O levantamento aponta que, em todo o país, 1.024 crianças indígenas nessa faixa etária morreram no período, sendo que 586 óbitos, equivalentes a 57% do total, foram considerados evitáveis.
Entre as principais causas apontadas pelo relatório estão mortes associadas a gripe e pneumonia, doenças infecciosas intestinais e desnutrição.
Segundo o Cimi, esses casos poderiam ser reduzidos com ações adequadas de prevenção, diagnóstico, tratamento e acompanhamento em saúde.
O relatório inclui os dados de mortalidade infantil no capítulo sobre violência por omissão do poder público, que reúne situações relacionadas à falta ou precariedade de serviços essenciais oferecidos às populações indígenas.
Além das mortes de crianças, o levantamento aponta problemas estruturais que afetam o atendimento às comunidades indígenas, como um todo.
Em Mato Grosso do Sul, o foram 14 mortes de adultos nas aldeias por desassistência na saúde em 2025, o maior número entre os estados.
No país, foram 62 mortes nessa categoria.
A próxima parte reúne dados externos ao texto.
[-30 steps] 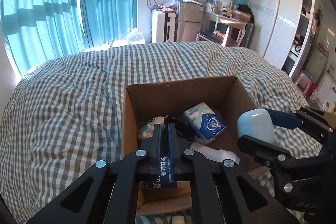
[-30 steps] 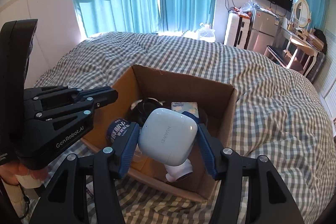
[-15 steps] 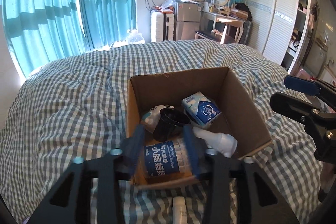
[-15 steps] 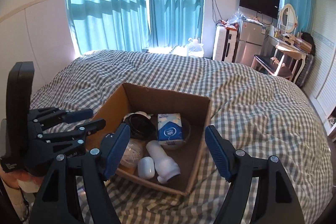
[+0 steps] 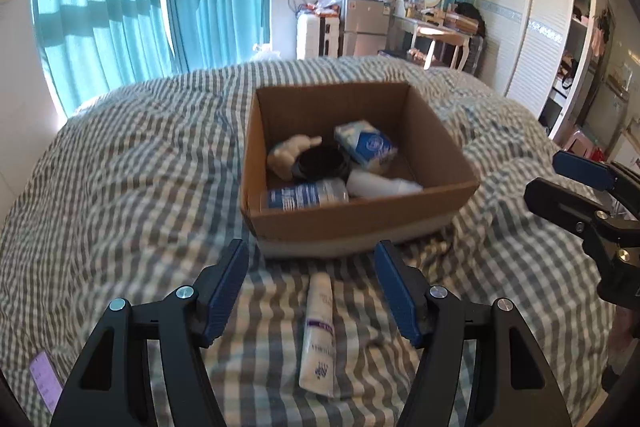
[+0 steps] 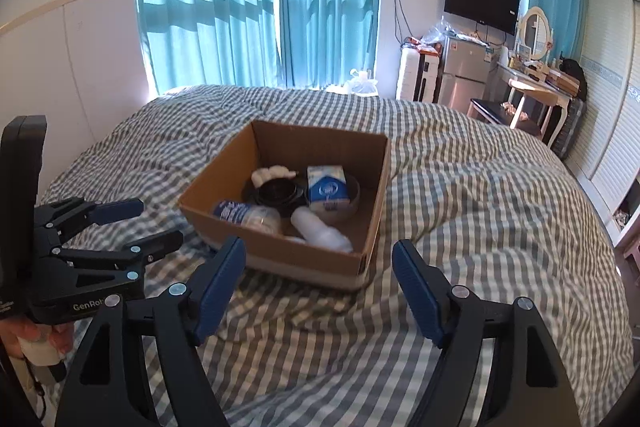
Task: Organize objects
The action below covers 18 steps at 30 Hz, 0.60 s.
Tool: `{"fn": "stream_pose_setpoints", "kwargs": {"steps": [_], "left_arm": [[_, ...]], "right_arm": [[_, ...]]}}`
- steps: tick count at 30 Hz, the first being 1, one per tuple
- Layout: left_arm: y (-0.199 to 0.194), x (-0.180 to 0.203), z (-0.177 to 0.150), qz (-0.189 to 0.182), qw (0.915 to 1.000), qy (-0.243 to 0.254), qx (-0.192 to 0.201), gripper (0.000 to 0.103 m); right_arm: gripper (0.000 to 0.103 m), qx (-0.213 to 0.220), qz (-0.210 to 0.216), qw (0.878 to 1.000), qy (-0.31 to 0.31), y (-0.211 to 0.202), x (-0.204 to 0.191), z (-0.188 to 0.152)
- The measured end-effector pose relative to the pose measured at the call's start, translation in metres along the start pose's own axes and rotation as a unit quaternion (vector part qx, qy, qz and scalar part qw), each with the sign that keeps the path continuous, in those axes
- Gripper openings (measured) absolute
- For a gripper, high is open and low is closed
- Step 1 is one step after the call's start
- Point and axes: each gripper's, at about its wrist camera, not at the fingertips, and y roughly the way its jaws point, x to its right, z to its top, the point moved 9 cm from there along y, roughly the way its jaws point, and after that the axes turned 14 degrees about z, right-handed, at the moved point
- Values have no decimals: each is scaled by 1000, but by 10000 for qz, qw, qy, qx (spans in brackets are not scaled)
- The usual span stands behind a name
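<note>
Both tools backed off box, jaws just opened, nothing between | left tool (image 5: 310,281), right tool (image 6: 318,281) spread | cardboard box (image 5: 360,219) on bed (image 5: 120,187), bottle (image 5: 304,195) inside | tube (image 5: 318,331) on bed beneath left tool

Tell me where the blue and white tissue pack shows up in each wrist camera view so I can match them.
Left wrist: the tissue pack lies inside the cardboard box, right of centre, toward the far wall.
Right wrist: the tissue pack stands near the box's far right corner.
Shared landmark: the black round container just left of it.
</note>
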Motion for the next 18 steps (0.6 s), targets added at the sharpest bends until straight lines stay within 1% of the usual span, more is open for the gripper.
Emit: {"fn": "stream_pose_setpoints", "kwargs": {"steps": [4,6,7,8,9,10,11,13,15,18], "left_arm": [[22,8,-19,131,9997,80,-196,68],[33,12,-28,136,9993,130,-316,67],[39,15,-33,117,9990,166,-402,61],[44,17,-37,90,9986,206,-477,51],[50,21,-42,53,9979,270,-580,45],[54,22,-46,33,9974,308,-646,35],[58,24,-49,8,9969,335,-713,32],[67,29,-55,-87,9956,363,-859,29],[74,33,-60,-151,9941,432,-987,28],[76,38,-66,-218,9927,521,-1065,26]], "right_arm": [[76,-225,84,9996,139,17,4,-22],[76,-338,82,9992,203,28,9,-33],[76,-382,66,9990,225,32,10,-37],[76,-426,45,9988,251,36,12,-41],[76,-464,39,9985,278,41,13,-45],[76,-506,65,9982,301,45,13,-48],[76,-543,99,9980,324,49,14,-51],[76,-600,135,9974,374,56,15,-55],[76,-644,156,9970,411,60,16,-58],[76,-647,154,9966,477,61,18,-59]]}}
As deficiências que podem ser fatais, segundo o Cimi, são dificuldades de acesso à saúde, falta de infraestrutura, ausência de profissionais e medicamentos, além de problemas relacionados ao fornecimento de água potável e saneamento.
No recorte nacional, o relatório também registrou 62 mortes de indígenas por desassistência na saúde em 2025 e 121 casos de desassistência na área da saúde.
Um dos exemplos da precariedade na estrutura de atendimento à saúde indígena é a situação enfrentada nas aldeias Bororó e Jaguapiru, na Reserva Indígena de Dourados.
As comunidades passaram a registrar aumento de casos de dengue e chikungunya no início de 2026, em um cenário que lideranças indígenas relacionam a falhas na prevenção e dificuldades no atendimento.
A crise ganhou maior gravidade após a morte de 11 pessoas por chikungunya.
A situação expôs problemas já relatados pelas comunidades, como falta de água, dificuldade de acesso a serviços de saúde e necessidade de reforço nas ações de combate ao mosquito transmissor.